Early Years Teacher Status is a degree level qualification and there are various paths you can take to get there, but ultimately you need a degree which awards Early Years Teacher Status (EYTS).
Degree level qualifications for Early Years typically enrich your knowledge of child development, child psychology and explore the social and political factors shaping childhood today. This sound underpinning of your practice improves the quality of education you provide to the children.
Jayne Garcia, lecturer in Early Childhood Education at Plymouth Marjon University explains that there is an increasing demand for Early Years Teachers: “The Early Years workforce is evolving, and it has been since funding was introduced for places for young children. To receive funding a setting has to have a given number of qualified staff and so we’ve seen the sector move from being largely unqualified to being qualified. For example, settings can have a 1:8 ratio of level 3 practitioners to children. If they have an Early Years Teacher actively working with those children the ratio changes to 1:13. There are many benefits for settings that employ Early Years Teacher, it helps keep the wage bill manageable whilst at the same time ensuring high-quality childcare”.
The entry requirements for a degree which awards Early Years Teacher Status are at least a level 3 qualification, such as A-levels, BTEc or NVQ. To train as an Early Years Teacher you’ll also need GCSE at grade 4 or grade C in English, Maths and Science.
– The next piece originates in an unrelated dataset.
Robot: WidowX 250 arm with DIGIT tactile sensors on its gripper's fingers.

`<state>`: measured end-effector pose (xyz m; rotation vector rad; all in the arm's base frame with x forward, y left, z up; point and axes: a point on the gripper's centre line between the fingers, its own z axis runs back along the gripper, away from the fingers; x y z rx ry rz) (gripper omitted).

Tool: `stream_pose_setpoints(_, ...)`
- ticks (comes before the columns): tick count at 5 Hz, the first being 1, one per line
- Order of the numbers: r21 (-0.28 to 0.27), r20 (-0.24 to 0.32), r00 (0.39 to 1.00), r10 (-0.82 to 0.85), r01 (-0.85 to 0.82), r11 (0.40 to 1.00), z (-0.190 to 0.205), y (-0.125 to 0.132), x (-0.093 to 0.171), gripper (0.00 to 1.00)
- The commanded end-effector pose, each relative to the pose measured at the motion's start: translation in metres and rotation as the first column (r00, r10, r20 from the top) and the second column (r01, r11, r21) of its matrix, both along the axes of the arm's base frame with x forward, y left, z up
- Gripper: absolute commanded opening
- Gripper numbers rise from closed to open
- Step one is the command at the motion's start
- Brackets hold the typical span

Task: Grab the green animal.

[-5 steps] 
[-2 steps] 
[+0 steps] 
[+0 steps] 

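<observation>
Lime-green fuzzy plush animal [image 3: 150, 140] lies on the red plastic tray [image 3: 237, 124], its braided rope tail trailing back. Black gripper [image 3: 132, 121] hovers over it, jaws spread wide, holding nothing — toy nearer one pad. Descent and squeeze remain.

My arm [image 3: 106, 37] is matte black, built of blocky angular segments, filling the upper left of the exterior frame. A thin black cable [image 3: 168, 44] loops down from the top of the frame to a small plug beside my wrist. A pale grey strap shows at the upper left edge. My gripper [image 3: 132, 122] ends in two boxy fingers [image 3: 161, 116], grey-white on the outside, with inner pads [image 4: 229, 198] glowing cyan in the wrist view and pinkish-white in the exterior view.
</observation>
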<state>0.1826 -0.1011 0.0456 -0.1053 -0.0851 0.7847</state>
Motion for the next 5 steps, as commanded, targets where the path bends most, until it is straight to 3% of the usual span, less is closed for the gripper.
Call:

If you already have an undergraduate degree, your best route to Early Years Teacher Status is Early Years Initial Teacher Training. This is a one-year postgraduate course and is fully funded by the government meaning they pay all the fees. Up to £7K is available to support your training. This comes either as a bursary paid to you if you are not working, or it is paid to your employer if you are already working in the Early Years sector. It covers their costs associated with your training, enabling them to release you to study and keep you on so you can earn while you learn. It’s worth noting that the government reviews this funding annually so this could change in the future.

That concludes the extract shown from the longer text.